Рыцарь света (Вилар) - страница 390

Милдрэд так и не поняла, что взволновало ее в его облике, но почему-то не могла отвести от него глаз. То, как он подходил, как двигался, как устраивал на плече ремень лютни… Она почувствовала смятение, сама не зная отчего. Она не видела его лица, скрытого под капюшоном, трубадур не поднимал головы, но когда зазвучала музыка… О Небо! Она узнала эту мелодию! И узнала голос, который запел:

Дурак полюбил королеву,
Влюбился без памяти шут.
И душу — стыдливую деву —
Послал к королеве на суд.
Вся в синем, струящемся, длинном,
Пошла к королеве она,
Приникла к тяжелым гардинам,
Вздыхала всю ночь у окна.

Звучала прекрасная мелодия, струны звенели и переливались, и даже шум в зале как будто стал стихать.

Артур все еще не решался поднять на Милдрэд глаза. Он понимал, что открываться после всего, что он узнал о ней, весьма опасно. Ведь у него было совсем иное дело, ему следовало захватить Юстаса, а не выступать перед Милдрэд. Но он не сдержался. Ему во что бы то ни стало хотелось понять, какова она теперь, стоила ли того, чтобы он позабыл все, что о ней говорили и что разъединяло их.

Когда Милдрэд только появилась в зале, они с Рисом развлекали солдат Юстаса, а Метью в черной бенедиктинской сутане проник в аббатство и искал, с кем бы из монастырской братии потолковать. Причем Метью строго-настрого велел им не привлекать к себе внимания, тем более что в зале был и Геривей Бритто, который мог их узнать.
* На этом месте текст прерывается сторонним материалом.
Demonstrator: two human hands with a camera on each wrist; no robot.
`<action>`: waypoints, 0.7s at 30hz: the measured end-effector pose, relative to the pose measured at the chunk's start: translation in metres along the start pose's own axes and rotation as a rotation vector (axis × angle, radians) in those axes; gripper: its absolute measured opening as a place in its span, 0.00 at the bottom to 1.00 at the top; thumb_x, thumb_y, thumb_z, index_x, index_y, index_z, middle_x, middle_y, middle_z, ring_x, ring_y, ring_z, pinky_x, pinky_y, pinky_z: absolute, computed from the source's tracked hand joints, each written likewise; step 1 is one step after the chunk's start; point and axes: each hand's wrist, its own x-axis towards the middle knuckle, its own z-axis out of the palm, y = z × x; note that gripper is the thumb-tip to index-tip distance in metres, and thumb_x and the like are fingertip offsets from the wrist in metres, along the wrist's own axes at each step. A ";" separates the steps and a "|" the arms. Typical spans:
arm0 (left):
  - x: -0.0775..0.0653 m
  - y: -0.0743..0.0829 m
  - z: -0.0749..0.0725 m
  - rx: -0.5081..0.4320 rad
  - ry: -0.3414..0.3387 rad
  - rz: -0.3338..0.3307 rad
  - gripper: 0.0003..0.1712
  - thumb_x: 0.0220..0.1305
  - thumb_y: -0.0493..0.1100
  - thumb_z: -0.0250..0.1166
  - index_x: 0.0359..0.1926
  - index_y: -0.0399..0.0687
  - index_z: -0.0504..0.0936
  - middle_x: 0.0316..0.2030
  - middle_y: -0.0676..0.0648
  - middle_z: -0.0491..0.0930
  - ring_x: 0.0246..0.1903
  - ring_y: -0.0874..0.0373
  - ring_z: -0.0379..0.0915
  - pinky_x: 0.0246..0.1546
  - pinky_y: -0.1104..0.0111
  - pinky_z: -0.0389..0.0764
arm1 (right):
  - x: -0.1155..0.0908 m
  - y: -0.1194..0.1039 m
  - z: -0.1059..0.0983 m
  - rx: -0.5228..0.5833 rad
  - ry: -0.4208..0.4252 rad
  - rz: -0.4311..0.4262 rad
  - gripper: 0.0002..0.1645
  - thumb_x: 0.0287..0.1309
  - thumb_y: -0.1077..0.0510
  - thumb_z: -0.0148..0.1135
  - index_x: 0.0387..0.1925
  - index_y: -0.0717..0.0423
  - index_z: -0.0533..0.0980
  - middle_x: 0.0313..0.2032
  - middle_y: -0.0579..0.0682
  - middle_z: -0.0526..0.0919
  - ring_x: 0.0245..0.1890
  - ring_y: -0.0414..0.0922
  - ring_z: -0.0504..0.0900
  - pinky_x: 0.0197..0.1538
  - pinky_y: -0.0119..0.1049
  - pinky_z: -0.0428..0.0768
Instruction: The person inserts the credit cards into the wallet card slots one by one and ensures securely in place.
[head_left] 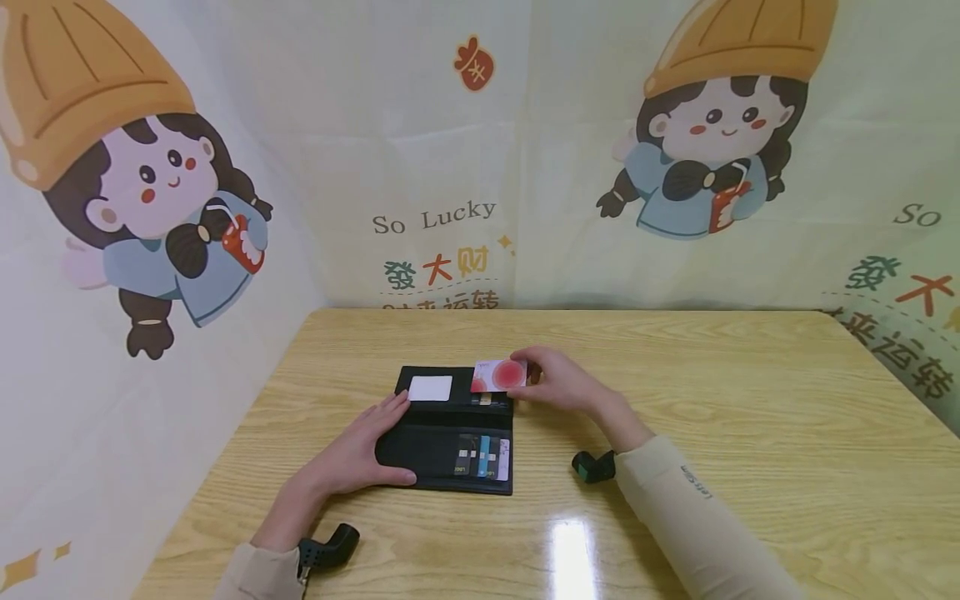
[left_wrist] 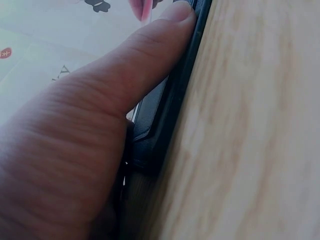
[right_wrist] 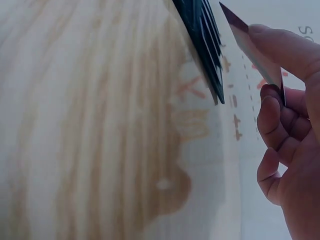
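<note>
A black card wallet [head_left: 420, 450] lies spread flat on the table, its fold running left to right. My left hand [head_left: 360, 446] rests on its left side, fingertips at the upper half and thumb on the lower edge; the left wrist view shows that thumb [left_wrist: 150, 50] pressing the rim. My right hand [head_left: 562, 379] pinches a pink and white card [head_left: 498, 376] with a red circle, over the wallet's upper right slots. In the right wrist view the card [right_wrist: 255, 52] is between thumb and fingers, apart from the wallet [right_wrist: 202, 45]. Several cards [head_left: 483, 457] sit in the lower right slots.
A white card or window [head_left: 431, 388] shows in the wallet's upper left. Black wrist devices [head_left: 330, 546] are worn at both sleeves. The wooden table [head_left: 712, 375] meets a printed cloth backdrop [head_left: 570, 258] at the back and left.
</note>
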 end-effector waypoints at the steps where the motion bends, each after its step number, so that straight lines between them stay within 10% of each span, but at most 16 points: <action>1: 0.000 0.000 0.000 0.002 0.001 0.001 0.66 0.48 0.69 0.76 0.78 0.43 0.57 0.79 0.46 0.50 0.76 0.40 0.41 0.73 0.43 0.44 | 0.001 0.000 0.001 -0.009 -0.003 0.000 0.33 0.58 0.53 0.75 0.61 0.62 0.76 0.46 0.49 0.80 0.43 0.47 0.75 0.48 0.39 0.79; 21: 0.001 -0.001 -0.001 0.004 -0.003 -0.002 0.66 0.48 0.69 0.76 0.78 0.42 0.56 0.79 0.45 0.50 0.76 0.40 0.41 0.72 0.42 0.45 | 0.011 -0.008 0.010 -0.020 -0.114 -0.003 0.32 0.58 0.52 0.75 0.60 0.62 0.77 0.40 0.48 0.80 0.39 0.46 0.75 0.44 0.38 0.77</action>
Но сейчас, когда Геривей вгрызался в олений окорок и его больше ничего не волновало, когда Юстас льнул к саксонке, а она… Она была так спокойна.

Артур пел:

Спала королева в алькове,
А чуть потревожили сон —
Нахмурила строгие брови
И выгнала нежную вон.
И сердце свое упросил он
Отправиться к ней поскорей;
Все в красном, кричащем, красивом,
Запело оно у дверей.
Запело и в спальню влетело,
И песня прекрасна была;
Она ж, чуть его разглядела,
Смахнула посла со стола.

Артур не смотрел на нее, хотя понимал, что она должна узнать, кто перед ней. И как она поступит? Для Артура это было неимоверно важно, важнее всего в мире… даже важнее свободы и жизни, которой он мог лишиться, если его Милдрэд… уже не его. Поначалу она такой и казалась — невозмутимо восседающая среди окружающего ее бесчинства, великолепная и горделивая, словно выходки этих разбойников были ей привычны и совсем не трогали. И Артур даже не думал открываться ей, пока не обратил внимание на то, что, несмотря на заигрывания Юстаса, они оба выглядели несчастными. Милдрэд, хотя и слушала принца, когда он что-то говорил ей, время от времени вырывала у него руку и, казалось, с трудом терпела его. И это давало Артуру надежду. Нет, его далекий свет, его любимая не такая, как эта нарядная леди в венце, спокойно и равнодушно взирающая на окружающих.